On the one hand, “merely filing a responsive pleading, ” like an answer or a compulsory cross-complaint, does not constitute a waiver of the right to remove. Acosta v. Direct Merchants Bank, 207 F.Supp.2d 1129, 1131 (S.D. Cal. 2002) (relying on Bayside Developers, 43 F.3d at 1240) (finding no waiver of the right to remove where the removing party took defensive action to avoid a judgment being entered automatically against him). Indeed, under California law, a defendant is obligated to make any compulsory claims against the plaintiff at the time of its answer or risk being unable to assert such claims in a later lawsuit. Cal. Civ. Proc. Code (“CCP”) § 426.30. On the other hand, taking an “offensive” action like “[f]iling a permissive counterclaim or third-party complaint does constitute waiver.” Cal. Republican Party v. Mercier, 652 F.Supp. 928, 931 (C.D. Cal. 1986) (citation omitted); see also Acosta, 207 F.Supp.2d at 1132 (holding that defendant waived its right to removal by filing a permissive cross-complaint against plaintiff in state court, even though defendant removed the case to federal court only four days later).

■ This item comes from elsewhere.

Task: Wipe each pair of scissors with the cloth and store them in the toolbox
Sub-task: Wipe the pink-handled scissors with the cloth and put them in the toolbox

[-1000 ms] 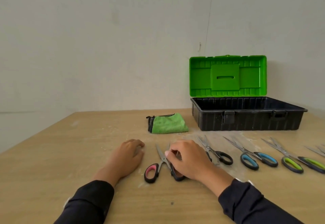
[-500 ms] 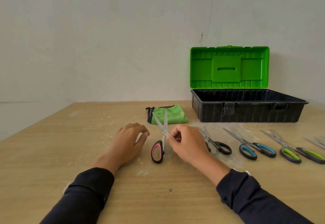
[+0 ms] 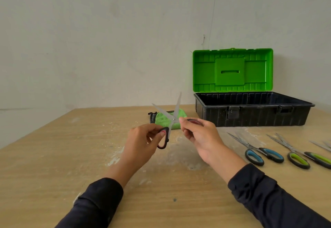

The narrow issue here is whether Kinsale's Cross-Complaint against Plaintiffs and Third-Party Sandra Castro in state court was compulsory or permissive. Kinsale argues that its Cross-Complaint consists solely of compulsory counterclaims. However, by joining Castro as a new party, Kinsale's Cross-Complaint is necessarily rendered permissive, even if the declaratory relief sought against the original Plaintiffs is compulsory. That is because “[e]xcept as between plaintiffs and defendants, there is no compulsory cross-complaint in California procedure.” Maldonado v. Harris, 370 F.3d 945, 952 (9th Cir. 2004) (holding that cross complaints are permissive between parties and nonparties) (citation omitted).

In other words, Kinsale was not required to bring an action against Sandra Castro at the time of its Answer because she was not an original plaintiff in the state court action. Thus, Kinsale's cross-complaint in state court was permissive.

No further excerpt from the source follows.